Each day the news seems to trumpet another disaster for businesses. Whether man made or natural an emergency that shuts downs business can cost a huge amount and most importantly result in loss of life unless a significant and comprehensive plan in is in place. Recent examples include when hurricanes blasted through South Florida causing more than $25 billion in damages or a fire at a food processing plant that resulted in 25 deaths, a company out of business and a small town devastated. Or this last winter when a blizzard shut down much of the East Coast for days. More than 150 lives were lost and millions of dollars in damages incurred. The good news is this business and industry can limit injuries and damages and return more quickly to normal operations if they plan ahead.

One of the first steps in planning for emergencies is understanding what type of emergency to plan for. An emergency is defined as any unplanned event that can cause deaths or significant injuries to employees, customers or the public; or that can shut down your business, disrupt operations, cause physical or environmental damage, or threaten the facility's financial standing or public image. Obviously, there are numerous events can be "emergencies," including but not limited to:

Fire
Hazardous materials incident
Flood or flash flood
Hurricane
Tornado
Winter storm
Earthquake
Communications failure
Radiological accident
Civil disturbance
Loss of key supplier or customer
Explosion

After understanding what an emergency is than emergency management comes into play. Emergency management is defined as the process of preparing for, mitigating, responding to and recovering from an emergency. It is crucial for the business manager to understand that emergency management is a dynamic process. Planning, though vital is not the only component. It is equally important to begin training, conducting drills, testing equipment and coordinating activities with the community. These are all equal parts in the overall emergency management plan.

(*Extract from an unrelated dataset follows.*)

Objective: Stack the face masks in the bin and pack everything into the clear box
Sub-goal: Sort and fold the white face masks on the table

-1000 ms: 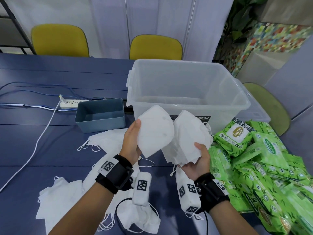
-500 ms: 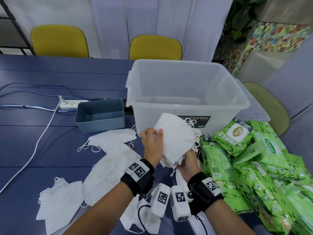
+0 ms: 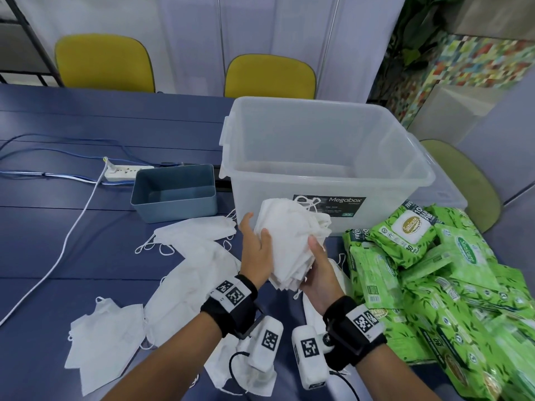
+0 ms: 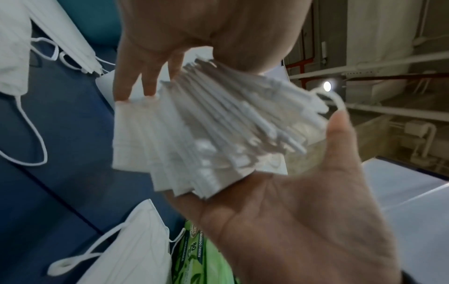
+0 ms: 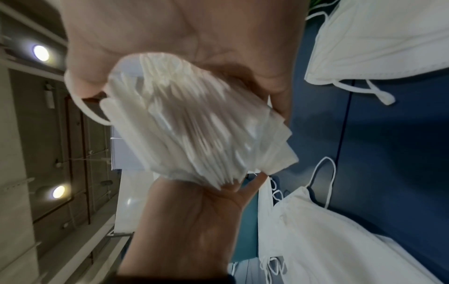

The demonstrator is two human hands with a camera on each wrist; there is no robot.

There are basically four steps that any business manager can use to develop and implement a business emergency plan. These are:

1. Form a team. The size of the emergency planning team will depend on the facility's operations, requirements and resources. It is best to involve a group of people because:
 It encourages participation and gets more people invested in the process.
 It increases the amount of time and energy team members are able to give.
 It enhances the visibility and stature of the emergency planning process.
 It provides for a broad perspective on the affected issues.
One of the best ways to form an effective team is to determine who can be an active member and who can serve in an advisory capacity. On most teams, one or two people will be doing the bulk of the work. At the very least, you should obtain input from all functional areas.
2. Establish the authority of the planning team. It is vitally important to demonstrate management's commitment and promote an atmosphere of cooperation by "authorizing" the planning group to take the steps necessary to develop a plan. This group should be led by the chief executive or a plant manager. It is also helpful to establish a clear line of authority between group members and the group leader.
3. Have a mission statement for the team. One of the best ways to do this is to have the chief executive or plant manager issue a mission statement to demonstrate the company's commitment to emergency management. The mission statement should:
 Define the purpose of the plan and indicate that it will involve the entire organization
 Define the authority and structure of the planning group
4. Establish a schedule and budget. By establishing a work schedule and planning deadlines than team members are given an incentive to accomplish goals. The project timelines can be modified as priorities become more clearly defined. In addition it is important to develop an initial budget for such things as research, printing, seminars, consulting services and other expenses that may be necessary during the development process.